D’ailleurs je me réjouis qu’une pluralité de candidatures se soit manifestée pour accueillir la prochaine édition des Jeux en 2013 : Malabo (Guinée-Équatoriale), Ndjamena (Tchad) et Nice (France). Les dossiers de candidatures avaient été remis à l’Organisation internationale de la Francophonie depuis le 31 août 2009, et les trois villes ont tenu un stand au Village des partenaires dans le centre de Beyrouth pendant toute la durée des Jeux.

 

L’examen des dossiers de candidature, les visites de la commission d’évaluation de l’OIF qui s’est rendue dans les trois villes et la prestation orale des pays candidats ont constitué les étapes d’un processus de décision de qualité, marqué par un esprit de convivialité et de transparence. Les trois dossiers de candidature déposés étaient d’une très grande qualité. Le conseil d’orientation du Comité international des Jeux de la Francophonie (CIJF), organe subsidiaire de l’OIF, a abouti le 2 décembre à une recommandation consensuelle faite à la Conférence ministérielle de la Francophonie de retenir la ville de Nice.
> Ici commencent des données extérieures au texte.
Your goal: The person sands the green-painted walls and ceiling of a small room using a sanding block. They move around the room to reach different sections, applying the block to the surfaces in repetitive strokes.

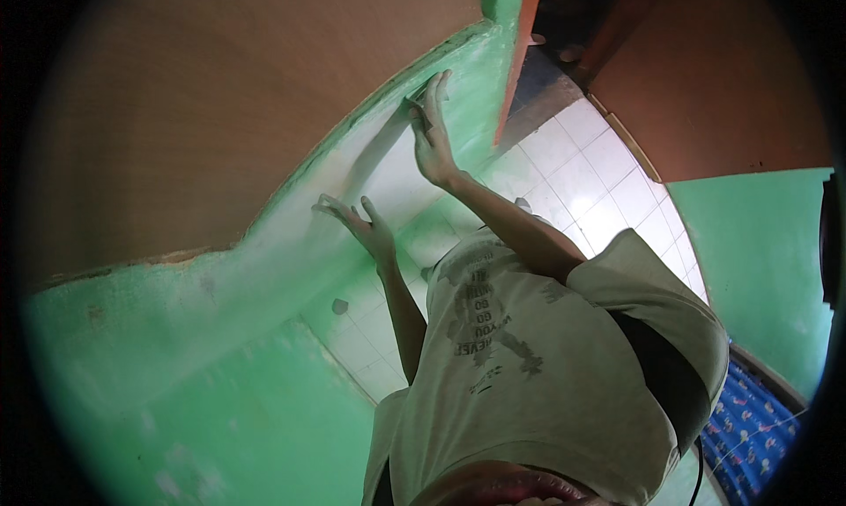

Cette recommandation a été suivie par les ministres réunis à Paris le 16 décembre 2009.
 

 

Je me réjouis du choix de la ville de Nice et de son formidable projet innovant de « Génération Francophonie », choix qui récompense une candidature enthousiaste et rigoureuse, reposant sur des bases extrêmement structurées. L’objectif de l’OIF est d’atteindre en 2013 de Jeux parfaitement équilibrés entre le sport et la culture, à la fois populaires et médiatiques, au caractère festif et à l’organisation sans faille. La France est fière d’avoir vu la candidature de Nice retenue : l’opportunité lui est ainsi donnée d’exprimer tout l’attachement qu’elle porte à la Francophonie et au rayonnement de sa jeunesse.

 

En 2010, la politique francophone de la France continuera à faire preuve de la plus grande ambition, montrant que la Francophonie est une priorité de sa diplomatie.

La Conférence ministérielle de la Francophonie s’est déroulée à Paris les 15-16 décembre 2009, au tout nouveau Centre de conférence ministériel du ministère des Affaires étrangères mis à disposition de l’OIF pour l’occasion. La conférence a atteint ses objectifs qui servent de cap pour l’année à venir. Elle a d’abord procédé au bilan de la mise en œuvre des engagements du Sommet de Québec (octobre 2008), dont le changement climatique et la participation des pays francophones aux opérations de maintien de la paix, pour laquelle une résolution a été adoptée, qui témoigne de la volonté politique commune des Etats membres de pousser encore plus loin les efforts engagés. La Conférence a examiné différentes situations de crises en Afrique. Elle a de surcroît pris une décision et fixé un horizon pour le XIIIe Sommet, au vu du désistement de Madagascar, désigné en octobre 2008 et qui traverse une crise difficile, en acceptant la proposition de la Suisse. Le Sommet qui se tiendra à Montreux du 22 au 24 octobre 2010 sera, comme celui de Québec, rénové, dynamique et efficace.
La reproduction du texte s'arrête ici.